Dataset of bulged G-quadruplex forming sequences in the human genome
Issued Date
2023-10-01
Resource Type
eISSN
23523409
Scopus ID
2-s2.0-85171376383
Journal Title
Data in Brief
Volume
50
Rights Holder(s)
SCOPUS
Bibliographic Citation
Data in Brief Vol.50 (2023)
Suggested Citation
Papp C., Jenjaroenpun P., Mukundan V.T., Phan A.T., Kuznetsov V.A. Dataset of bulged G-quadruplex forming sequences in the human genome.

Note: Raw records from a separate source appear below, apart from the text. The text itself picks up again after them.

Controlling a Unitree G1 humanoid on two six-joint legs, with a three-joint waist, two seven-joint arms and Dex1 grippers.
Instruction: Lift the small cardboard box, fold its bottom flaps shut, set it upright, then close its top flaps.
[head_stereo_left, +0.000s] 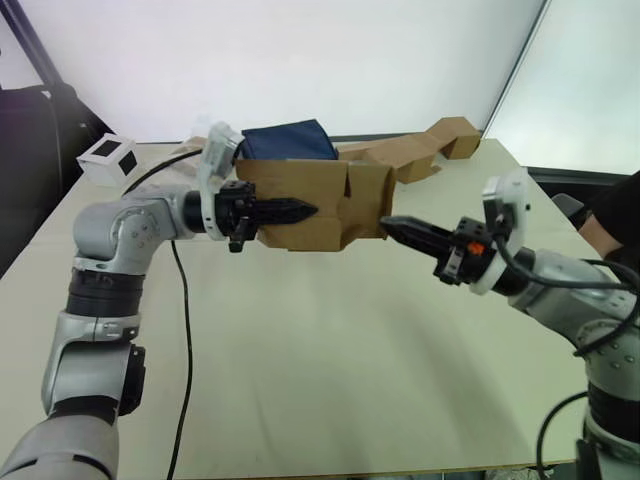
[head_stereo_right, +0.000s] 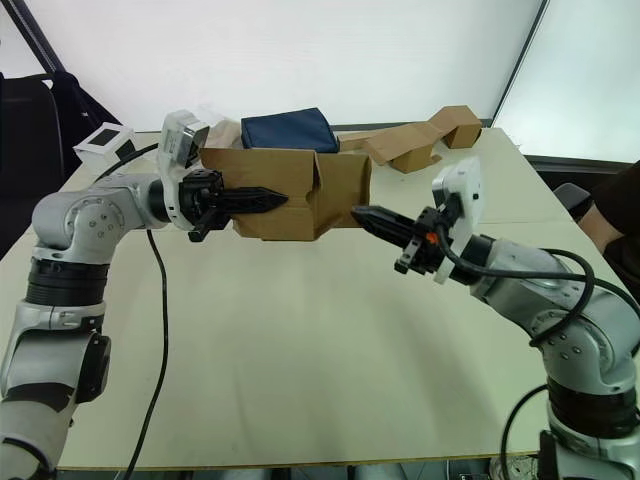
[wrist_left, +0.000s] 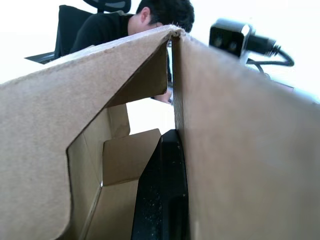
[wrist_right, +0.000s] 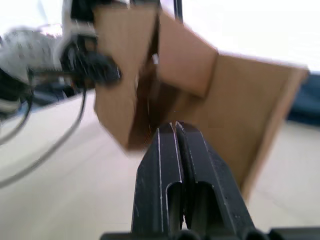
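From the head camera, the small cardboard box (head_stereo_left: 305, 205) hangs above the table (head_stereo_left: 330, 370), pinched on one wall by the left gripper (head_stereo_left: 300, 211). The left wrist view adds that one black finger (wrist_left: 162, 192) lies inside, flat against that wall, below a folded-in flap (wrist_left: 131, 156). The right gripper (head_stereo_right: 362, 215), fingers together in its wrist view, points at the box's open end.

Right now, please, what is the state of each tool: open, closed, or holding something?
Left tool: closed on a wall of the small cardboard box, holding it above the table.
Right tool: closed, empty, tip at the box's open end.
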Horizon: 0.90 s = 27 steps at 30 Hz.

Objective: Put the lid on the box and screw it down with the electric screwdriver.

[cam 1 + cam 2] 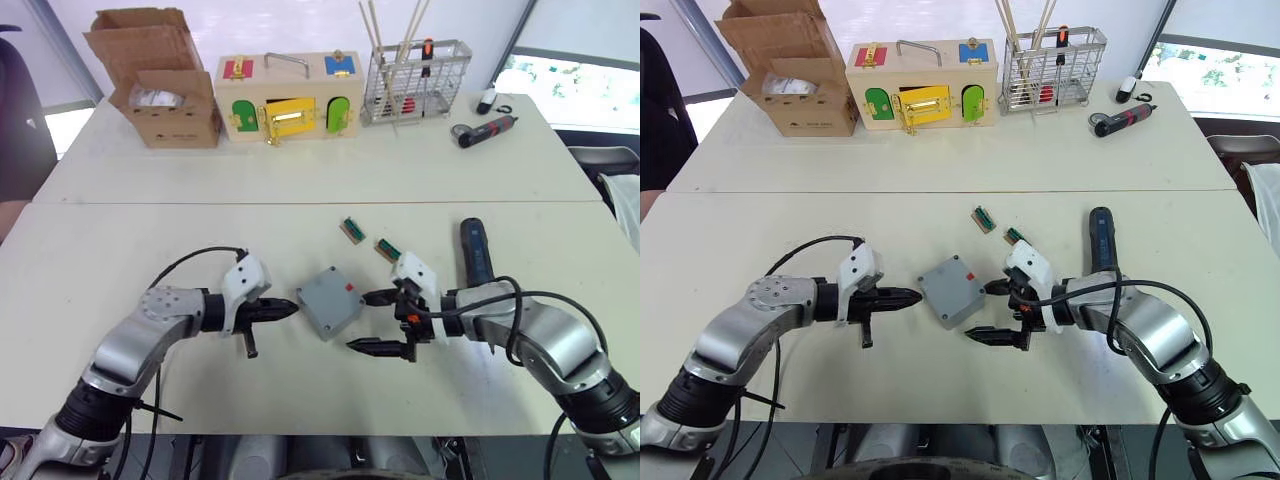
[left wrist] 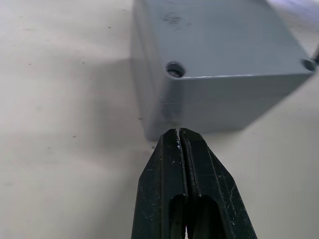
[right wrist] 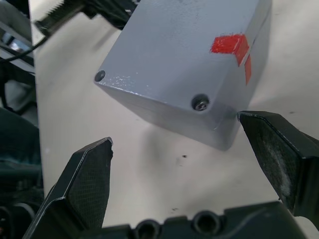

Data in Brief Vol.50 (2023). doi:10.1016/j.dib.2023.109550 Retrieved from: https://repository.li.mahidol.ac.th/handle/20.500.14594/90196
Title
Dataset of bulged G-quadruplex forming sequences in the human genome
Other Contributor(s)
Abstract
When several continuous guanine runs are present closely in a nucleic acid sequence, a secondary structure called G-quadruplex can form (G4s). Such structures in the genome could serve as structural and functional regulators in gene expression, DNA-protein binding, epigenetic modification, and genotoxic stress. Several types of G4-forming DNA sequences exist, including bulged G4-forming sequences (G4-BS). Such bulges occur due to the presence of non-guanine bases in specific locations (G-runs) in the G4-forming sequences. At present, search algorithms do not identify stable G4-BS conformations, making genome-wide studies of G4-like structures difficult. Data provided in this study are related to a published article "Stable bulged G-quadruplexes in the human genome: Identification, experimental validation and functionalization" published by Nucleic Acids Research [DIO.org/10.193/nar/gkad252]. Based on our studies in vitro and G4-seq and G4 CUT&Tag data analysis, we have specified and validated three pG4-BS models. In this article, a large collection of 'raw' (unfiltered) dataset is presented, which includes three subfamilies of pG4-BS. For each of pG4-BS, we provide strand-specific genomic boundaries. Data on pG4-BS might be useful in elucidating their structural, functional, and evolutionary roles. Furthermore, they may provide insight into the pathobiology of G4-like structures and their potential therapeutic applications.